Weimer, Nguyen, Le Goues, and Forrest wrote a paper Automatically Finding Patches Using Genetic Programming that proposes and evaluates this approach for fixing a buggy software system:
- A failure-inducing test case is found
- The system code is mutated randomly, but using smart heuristics to increase the probability that the part of the program that is broken is modified
- The new version of the system is tested against the new and old test cases, and is accepted if it passes all of them
- The fix is minimized using delta debugging
The paper was published in 2009 at ICSE — a highly selective software engineering conference — and it was one of the award papers the year it appeared. In other words, the software engineering community considered it to be one of the best papers of 2009. There is no doubt the approach is interesting and that it should be tried. On the other hand, it seems pretty clear that fixing bugs by genetic programming is sometimes inappropriate. Since the authors of the paper didn’t speculate about when their technique should and shouldn’t be used, I’ll do it.
First off, the method from the Weimer paper is very similar to something I see when teaching CS courses. Some fraction of the students approaches programming problems like this:
- Write code purporting to solve the assigned problem
- Run test cases
- Tweak the logic more or less randomly
- Go back to 2 until time runs out or all test cases succeed
This is not a good approach. When it works, it permits students to believe they do not need to practice incremental development, and that it’s OK to produce code that would be impossible to maintain. It also defeats the purpose of the assignment — learning — by reducing program construction to a series of mindless tweaks. It works poorly in practice, even for fairly simple assignments: the best outcome is an over-constrained and fragile program that solves some or all test cases, but that contains convoluted logic and needless special cases that render it incorrect for inputs not in the test set. The other outcome (and this happens pretty often) is that the student’s code steadily evolves to be more and more wrong until in the end the code must be thrown away and the student starts over.
Of course, just because it’s a disaster when students use evolutionary programming doesn’t mean that computers shouldn’t do it. My first attempt at a rule for when it’s OK to evolve software was this:
Software for non-critical applications may be evolved, whereas software for safety-, security-, or mission-critical systems should not be.

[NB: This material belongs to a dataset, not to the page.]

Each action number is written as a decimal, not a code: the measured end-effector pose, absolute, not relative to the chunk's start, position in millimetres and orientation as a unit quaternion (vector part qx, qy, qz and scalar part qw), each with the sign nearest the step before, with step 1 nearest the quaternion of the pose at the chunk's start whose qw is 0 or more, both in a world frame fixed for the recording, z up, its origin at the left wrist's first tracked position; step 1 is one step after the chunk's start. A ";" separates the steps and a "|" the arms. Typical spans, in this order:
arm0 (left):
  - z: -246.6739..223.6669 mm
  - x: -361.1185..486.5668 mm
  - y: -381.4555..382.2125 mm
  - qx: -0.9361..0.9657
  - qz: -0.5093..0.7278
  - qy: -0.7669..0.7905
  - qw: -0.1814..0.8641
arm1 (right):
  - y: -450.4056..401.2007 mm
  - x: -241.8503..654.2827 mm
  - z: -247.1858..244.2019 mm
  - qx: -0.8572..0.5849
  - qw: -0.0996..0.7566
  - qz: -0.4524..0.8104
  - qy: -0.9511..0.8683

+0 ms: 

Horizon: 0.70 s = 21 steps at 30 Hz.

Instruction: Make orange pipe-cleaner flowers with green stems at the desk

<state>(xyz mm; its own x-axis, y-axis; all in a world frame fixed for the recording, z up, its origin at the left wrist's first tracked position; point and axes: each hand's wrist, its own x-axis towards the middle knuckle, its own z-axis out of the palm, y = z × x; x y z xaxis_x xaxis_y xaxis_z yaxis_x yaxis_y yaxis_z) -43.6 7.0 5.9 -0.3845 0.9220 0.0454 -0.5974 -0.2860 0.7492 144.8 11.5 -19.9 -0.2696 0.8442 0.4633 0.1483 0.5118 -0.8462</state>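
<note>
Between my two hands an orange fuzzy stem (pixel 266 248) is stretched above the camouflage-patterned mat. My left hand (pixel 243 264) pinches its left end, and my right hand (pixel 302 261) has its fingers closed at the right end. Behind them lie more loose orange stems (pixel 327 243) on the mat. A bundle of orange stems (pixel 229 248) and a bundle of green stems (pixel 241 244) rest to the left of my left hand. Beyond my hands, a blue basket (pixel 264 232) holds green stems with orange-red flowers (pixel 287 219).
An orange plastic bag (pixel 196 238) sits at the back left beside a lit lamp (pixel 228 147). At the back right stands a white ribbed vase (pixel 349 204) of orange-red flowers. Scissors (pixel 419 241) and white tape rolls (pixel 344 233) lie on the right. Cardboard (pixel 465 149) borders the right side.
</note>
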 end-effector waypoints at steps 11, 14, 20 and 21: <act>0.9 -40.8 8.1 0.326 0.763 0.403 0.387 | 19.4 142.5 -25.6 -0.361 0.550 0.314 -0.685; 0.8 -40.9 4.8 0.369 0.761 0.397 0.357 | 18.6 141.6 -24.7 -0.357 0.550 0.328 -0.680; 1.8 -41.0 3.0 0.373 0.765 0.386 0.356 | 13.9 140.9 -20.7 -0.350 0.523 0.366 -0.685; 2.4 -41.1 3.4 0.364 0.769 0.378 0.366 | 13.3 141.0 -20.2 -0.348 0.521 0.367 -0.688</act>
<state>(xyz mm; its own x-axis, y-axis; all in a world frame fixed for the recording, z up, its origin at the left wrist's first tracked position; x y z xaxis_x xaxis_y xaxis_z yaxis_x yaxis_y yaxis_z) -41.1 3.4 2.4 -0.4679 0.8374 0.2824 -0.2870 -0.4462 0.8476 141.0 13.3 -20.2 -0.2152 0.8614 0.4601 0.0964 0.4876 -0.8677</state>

But this isn’t a good rule. It’s perfectly fine for certain parts of the software controlling my car’s engine to evolve (I’ll say why below), and some kinds of totally non-critical software should never evolve. Here’s a rule that I think is better:
Black box software whose correctness can be externally verified can and perhaps should evolve. Program logic that must be understood, modified, analyzed, and (especially) maintained by human developers should not evolve.
For example, if a genetic algorithm is used to evolve the most efficient valve timings for my car engine or the most effective buffer size for my video player, then great — these can be independently verified and the fact that they evolved is irrelevant. On the other hand, if my compiler crashes or emits the wrong code, can it be repaired by an evolutionary technique? No. The logic required to fix any non-trivial compiler bug is intimately entwined with the compiler’s existing logic. Evolving it would be perhaps the dumbest idea on record. My guess is that the core logic of many important software systems (operating systems, virtual machine managers, database engines, etc.) is similarly not amenable to evolutionary bug fixing.
Are evolutionary techniques somehow incompatible with operating systems and compilers? Absolutely not. Parameters to the OS paging or prefetching policy, or the ordering of phases in a compiler, can and should be evolved to be better. But again, this will work because nobody needs to understand the prefetch policy as long as it works. A bad prefetch policy or phase ordering will hurt performance, but won’t break the system.
Of course I’d be happy to be proved wrong, and here’s how the software evolution people can do it: as soon as they ask me to, I’ll start handing them compiler bug reports at the same time I hand these to the LLVM and GCC maintainers. Then, they can try to evolve a fix before the compiler maintainers get around to looking at the problem. This should be easy because evolutionary bug fixing is totally automated whereas manual bug fixing requires stealing time from well-paid and extremely busy developers. Of course the evolved compiler patches should be submitted to the compiler maintainers. If they can get just five evolved patches accepted to the GCC or LLVM trees, I will publicly apologize for being so very, very wrong about their work, and will also buy multiple beers for whatever subset of them I next run into at a conference.
Update: I should add that I would very much like evolutionary fixing of compiler bugs to work out, because this method could be combined with my group’s automated detection of compiler bugs. The result would be a compiler that spontaneously becomes more correct.